» **TASK OBJECTIVE**: These records contain pictures, which must be left out; copy exactly the lines from the one with "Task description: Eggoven" up to and including the one with "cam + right".

═══

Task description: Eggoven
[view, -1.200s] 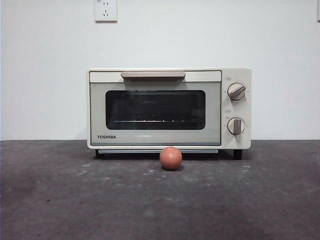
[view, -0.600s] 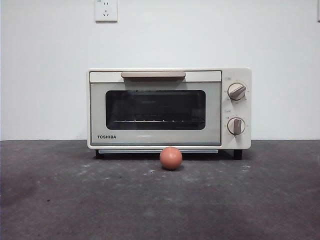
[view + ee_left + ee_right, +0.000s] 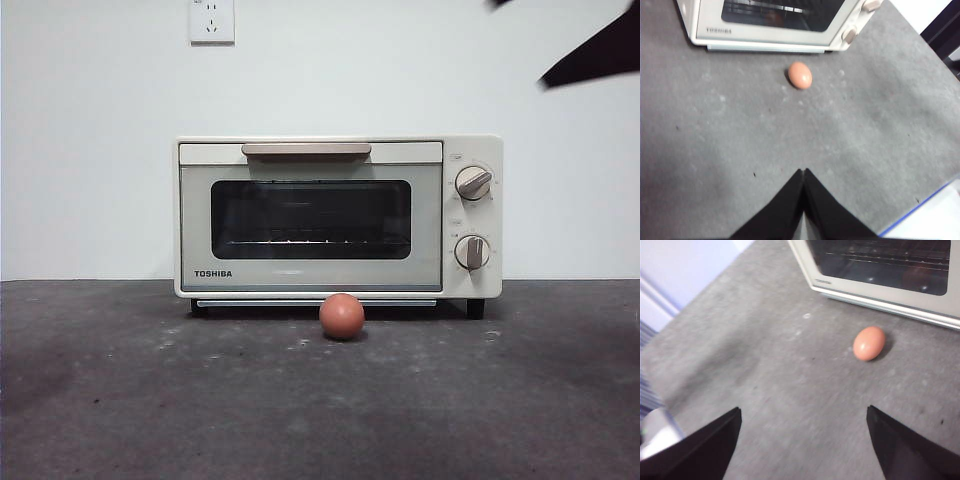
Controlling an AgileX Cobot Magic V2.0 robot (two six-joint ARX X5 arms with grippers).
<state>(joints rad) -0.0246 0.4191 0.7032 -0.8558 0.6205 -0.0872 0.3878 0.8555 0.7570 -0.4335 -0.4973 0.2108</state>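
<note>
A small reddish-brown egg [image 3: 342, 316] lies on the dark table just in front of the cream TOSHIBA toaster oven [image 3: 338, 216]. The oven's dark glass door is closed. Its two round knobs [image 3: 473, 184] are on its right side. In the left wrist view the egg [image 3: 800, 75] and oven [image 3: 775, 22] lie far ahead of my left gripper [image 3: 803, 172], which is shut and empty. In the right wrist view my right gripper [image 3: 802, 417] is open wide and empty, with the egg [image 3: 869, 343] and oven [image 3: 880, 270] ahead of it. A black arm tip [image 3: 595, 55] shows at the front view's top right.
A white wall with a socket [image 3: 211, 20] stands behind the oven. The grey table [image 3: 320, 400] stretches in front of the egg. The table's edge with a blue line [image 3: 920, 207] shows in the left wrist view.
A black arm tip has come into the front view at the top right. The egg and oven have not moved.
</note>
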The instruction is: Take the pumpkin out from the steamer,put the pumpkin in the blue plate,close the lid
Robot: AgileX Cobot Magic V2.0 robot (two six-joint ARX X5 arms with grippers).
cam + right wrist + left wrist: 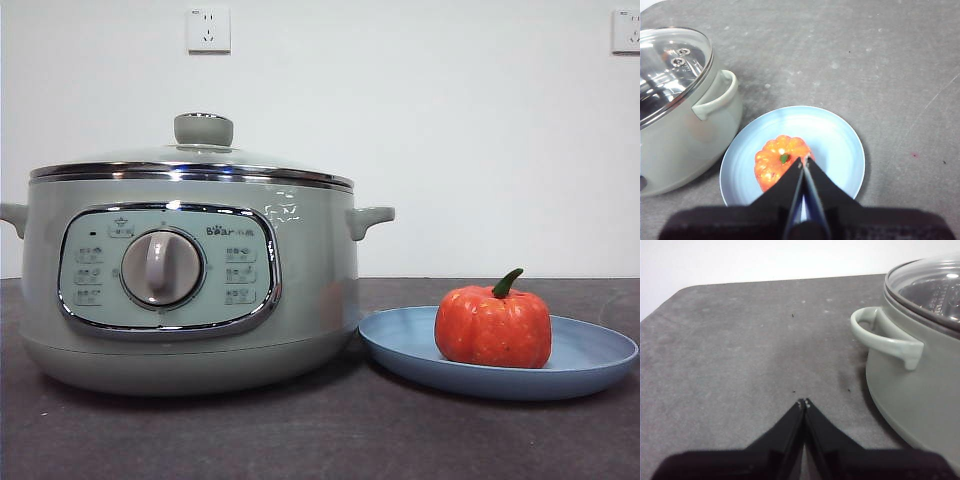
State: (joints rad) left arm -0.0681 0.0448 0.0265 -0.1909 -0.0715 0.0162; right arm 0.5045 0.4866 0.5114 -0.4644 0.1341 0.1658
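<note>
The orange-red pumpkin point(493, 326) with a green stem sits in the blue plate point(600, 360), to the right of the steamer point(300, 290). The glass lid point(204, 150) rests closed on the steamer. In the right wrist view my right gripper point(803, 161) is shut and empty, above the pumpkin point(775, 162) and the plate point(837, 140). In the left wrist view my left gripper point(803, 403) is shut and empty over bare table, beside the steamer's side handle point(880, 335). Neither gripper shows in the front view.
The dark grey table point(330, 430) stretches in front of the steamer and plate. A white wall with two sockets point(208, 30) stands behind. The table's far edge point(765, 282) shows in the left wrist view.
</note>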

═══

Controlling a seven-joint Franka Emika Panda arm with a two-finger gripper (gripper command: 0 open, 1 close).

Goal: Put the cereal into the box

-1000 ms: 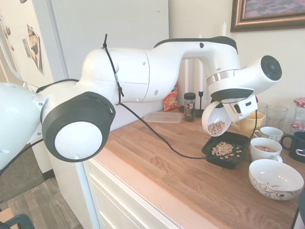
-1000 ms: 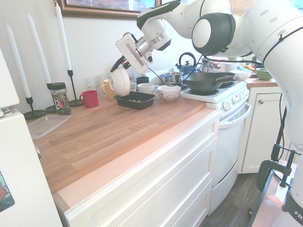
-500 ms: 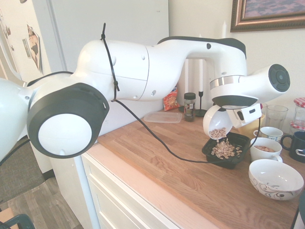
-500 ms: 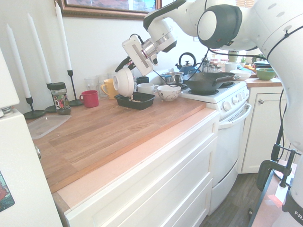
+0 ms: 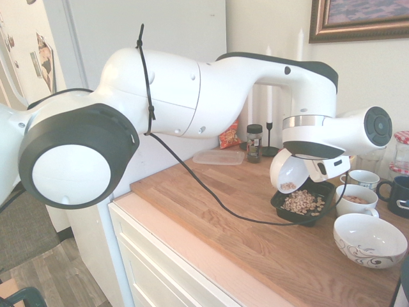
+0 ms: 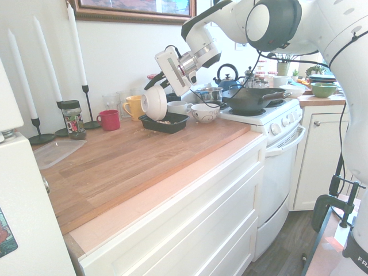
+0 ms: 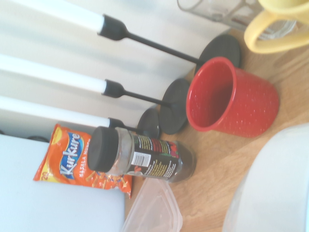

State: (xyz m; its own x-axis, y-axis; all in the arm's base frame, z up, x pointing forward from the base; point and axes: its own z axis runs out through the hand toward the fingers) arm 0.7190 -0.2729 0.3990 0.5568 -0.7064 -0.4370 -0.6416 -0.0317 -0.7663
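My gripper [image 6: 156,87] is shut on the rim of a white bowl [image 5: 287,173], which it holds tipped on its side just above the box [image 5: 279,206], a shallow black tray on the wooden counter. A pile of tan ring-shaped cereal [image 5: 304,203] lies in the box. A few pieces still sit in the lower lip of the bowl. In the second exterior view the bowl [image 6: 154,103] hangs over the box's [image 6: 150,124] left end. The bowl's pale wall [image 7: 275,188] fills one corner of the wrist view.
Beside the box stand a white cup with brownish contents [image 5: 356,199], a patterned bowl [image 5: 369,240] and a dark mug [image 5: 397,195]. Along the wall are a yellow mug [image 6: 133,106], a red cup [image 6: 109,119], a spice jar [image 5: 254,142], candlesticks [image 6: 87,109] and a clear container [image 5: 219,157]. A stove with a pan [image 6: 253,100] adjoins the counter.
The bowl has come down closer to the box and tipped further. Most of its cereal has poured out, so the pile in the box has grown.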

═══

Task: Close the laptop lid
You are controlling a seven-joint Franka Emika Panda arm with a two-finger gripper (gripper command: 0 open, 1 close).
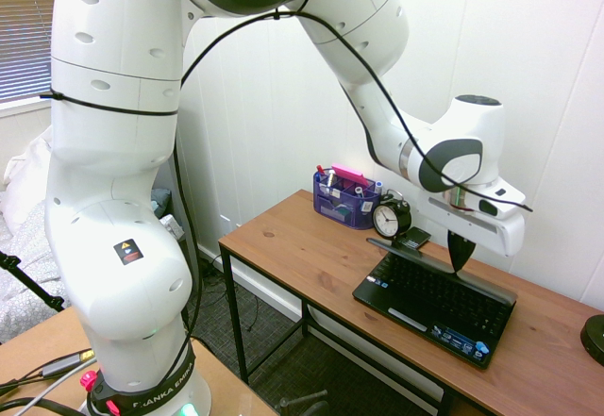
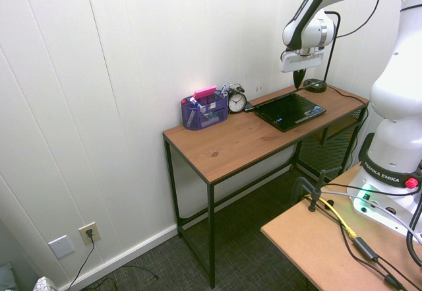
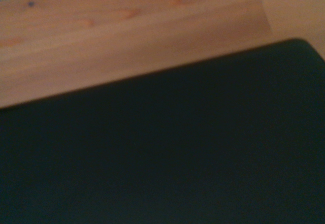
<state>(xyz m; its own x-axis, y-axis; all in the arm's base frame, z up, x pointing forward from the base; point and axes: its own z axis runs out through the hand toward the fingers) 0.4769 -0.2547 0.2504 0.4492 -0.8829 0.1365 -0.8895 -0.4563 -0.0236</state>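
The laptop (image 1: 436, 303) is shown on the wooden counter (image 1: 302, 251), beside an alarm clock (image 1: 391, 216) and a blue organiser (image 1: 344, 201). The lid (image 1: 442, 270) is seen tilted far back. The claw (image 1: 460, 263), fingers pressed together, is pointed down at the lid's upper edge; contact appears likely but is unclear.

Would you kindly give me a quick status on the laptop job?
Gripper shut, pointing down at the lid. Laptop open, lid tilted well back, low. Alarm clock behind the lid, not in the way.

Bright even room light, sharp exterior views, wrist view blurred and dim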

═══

» **COMPLETED EXERCISE**:
Task description: Eggoven
[view, -1.200s] 
[view, -0.600s] 
[view + ee_left + ee_right, +0.000s] 
Controlling an AgileX Cobot Magic V2.0 robot (two six-joint ARX X5 arms with grippers).
<state>(joints rad) -0.0246 0.4191 0.7032 -0.8558 0.6205 -0.0872 0.3878 0.8555 0.7570 -0.4335 -0.4973 0.2108</state>
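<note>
A small reddish-brown egg [image 3: 342, 316] lies on the dark table just in front of the cream TOSHIBA toaster oven [image 3: 338, 216]. The oven's dark glass door is closed. Its two round knobs [image 3: 473, 184] are on its right side. In the left wrist view the egg [image 3: 800, 75] and oven [image 3: 775, 22] lie far ahead of my left gripper [image 3: 803, 172], which is shut and empty. In the right wrist view my right gripper [image 3: 802, 417] is open wide and empty, with the egg [image 3: 869, 343] and oven [image 3: 880, 270] ahead of it. A black arm tip [image 3: 595, 55] shows at the front view's top right.
A white wall with a socket [image 3: 211, 20] stands behind the oven. The grey table [image 3: 320, 400] stretches in front of the egg. The table's edge with a blue line [image 3: 920, 207] shows in the left wrist view.
A black arm tip has come into the front view at the top right. The egg and oven have not moved.
</note>
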The instruction is: Take the pumpkin out from the steamer,put the pumpkin in the blue plate,close the lid
Robot: AgileX Cobot Magic V2.0 robot (two six-joint ARX X5 arms with grippers).
cam + right wrist + left wrist: 

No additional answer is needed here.